Saturday, December 27, 2008

 

A Welsh Christmas time - with English bugs! No - not Pete and Jean!

It is proving very difficult to engage in normality.
This short week seems to have been long - was it only a few days ago that we were busy in the Dorking shop?
Those few days have been dominated by how my body was feeling - waves of nausea at times, making life difficult to cope with.
I am physically fragile - I have continued to lose weight, being half stone down in the space of a week.
Of course I had looked at the reading on the scales a while ago and thought that maybe I should try to get back to a weight half a stone lighter than I had become - but I think a gradual increase of discipline would have been a better way of doing it.
Bill has had similar gut problems - but without the nausea.
As a result of all this we came back from Wales a day early, getting back late yesterday evening.
I felt a bit weepy about leaving without a night with Ashley and a bedtime story with Ekatarina.
Why does my body have to take away things I want to do?
The weepiness might be just part of feeling so run down, but I have feared at times that the nausea has been caused by high potassium. I imagined, in the night, a visit to A&E and a demand for a blood test to see what is happening.
But despite all this both Bill and I managed to enjoy Christmas Day with Pete and Jean and their friend, Andrew - who became a widower at the beginning of the year.
We talked and laughed and all was at it should be.
It was calm and relaxing and we are very grateful to P & J for their hospitality.
I will share some pictures with you - maybe tomorrow.
We managed to, at least, see Ashley and Ekatarina on 3 of the days we were away. On Christmas Eve I enjoyed helping Ecky find some presents to give to her parents. It was a pity that time was marching on and we only had the stock in Home Bargains to choose from.

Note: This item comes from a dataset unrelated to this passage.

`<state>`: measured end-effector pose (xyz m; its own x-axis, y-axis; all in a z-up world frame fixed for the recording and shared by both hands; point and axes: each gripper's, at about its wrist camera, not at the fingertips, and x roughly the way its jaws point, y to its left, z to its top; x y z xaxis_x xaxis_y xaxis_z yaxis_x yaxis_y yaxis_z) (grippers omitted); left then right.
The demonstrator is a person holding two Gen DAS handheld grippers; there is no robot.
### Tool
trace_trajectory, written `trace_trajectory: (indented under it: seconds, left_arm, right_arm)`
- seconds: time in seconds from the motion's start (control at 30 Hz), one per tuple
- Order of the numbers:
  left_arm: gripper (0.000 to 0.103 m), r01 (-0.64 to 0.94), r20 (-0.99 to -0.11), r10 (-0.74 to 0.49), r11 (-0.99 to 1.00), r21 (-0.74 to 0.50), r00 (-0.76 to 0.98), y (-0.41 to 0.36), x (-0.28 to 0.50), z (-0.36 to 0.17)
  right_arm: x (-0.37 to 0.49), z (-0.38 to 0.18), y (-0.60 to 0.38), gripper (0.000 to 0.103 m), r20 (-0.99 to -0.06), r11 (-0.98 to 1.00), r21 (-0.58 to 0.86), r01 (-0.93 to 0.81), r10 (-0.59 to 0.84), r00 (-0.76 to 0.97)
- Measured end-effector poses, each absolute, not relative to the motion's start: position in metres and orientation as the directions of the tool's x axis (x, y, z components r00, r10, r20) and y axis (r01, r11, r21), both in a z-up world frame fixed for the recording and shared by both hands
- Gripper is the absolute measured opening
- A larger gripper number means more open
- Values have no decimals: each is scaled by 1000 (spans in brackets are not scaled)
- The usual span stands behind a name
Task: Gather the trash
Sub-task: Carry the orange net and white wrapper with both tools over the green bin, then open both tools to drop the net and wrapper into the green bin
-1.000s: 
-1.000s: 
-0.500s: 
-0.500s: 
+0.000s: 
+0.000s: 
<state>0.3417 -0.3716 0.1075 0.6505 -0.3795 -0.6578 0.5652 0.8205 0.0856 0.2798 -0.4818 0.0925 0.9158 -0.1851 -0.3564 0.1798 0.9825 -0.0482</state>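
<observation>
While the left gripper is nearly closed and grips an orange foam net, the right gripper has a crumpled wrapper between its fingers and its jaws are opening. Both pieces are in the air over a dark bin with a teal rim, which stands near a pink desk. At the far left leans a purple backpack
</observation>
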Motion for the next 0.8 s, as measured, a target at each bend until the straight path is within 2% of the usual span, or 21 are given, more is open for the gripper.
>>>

But it was not the gifts so much that mattered; it was a chance for Ecky to feel some excitement about giving as well as receiving.
Today has felt empty - we are physically drained and mentally feel quite low.
We watched a film this afternoon on TV.
Bill went to buy bread and milk, but gave up trying to get into Asda for the car park was jam packed with people trying to find spaces. He said trolleys were being wheeled out piled high with food. Why?
I shall go to bed soon and hope against hope that I start to come back to life very soon. I really want to prove my fitness to Bill, because I do want to be in the shop on Monday. I believe that snatching some normality will be a boost to my psyche.
Hope you, reading this, had a Christmas time as you wanted - though many have been down with bugs of all kinds.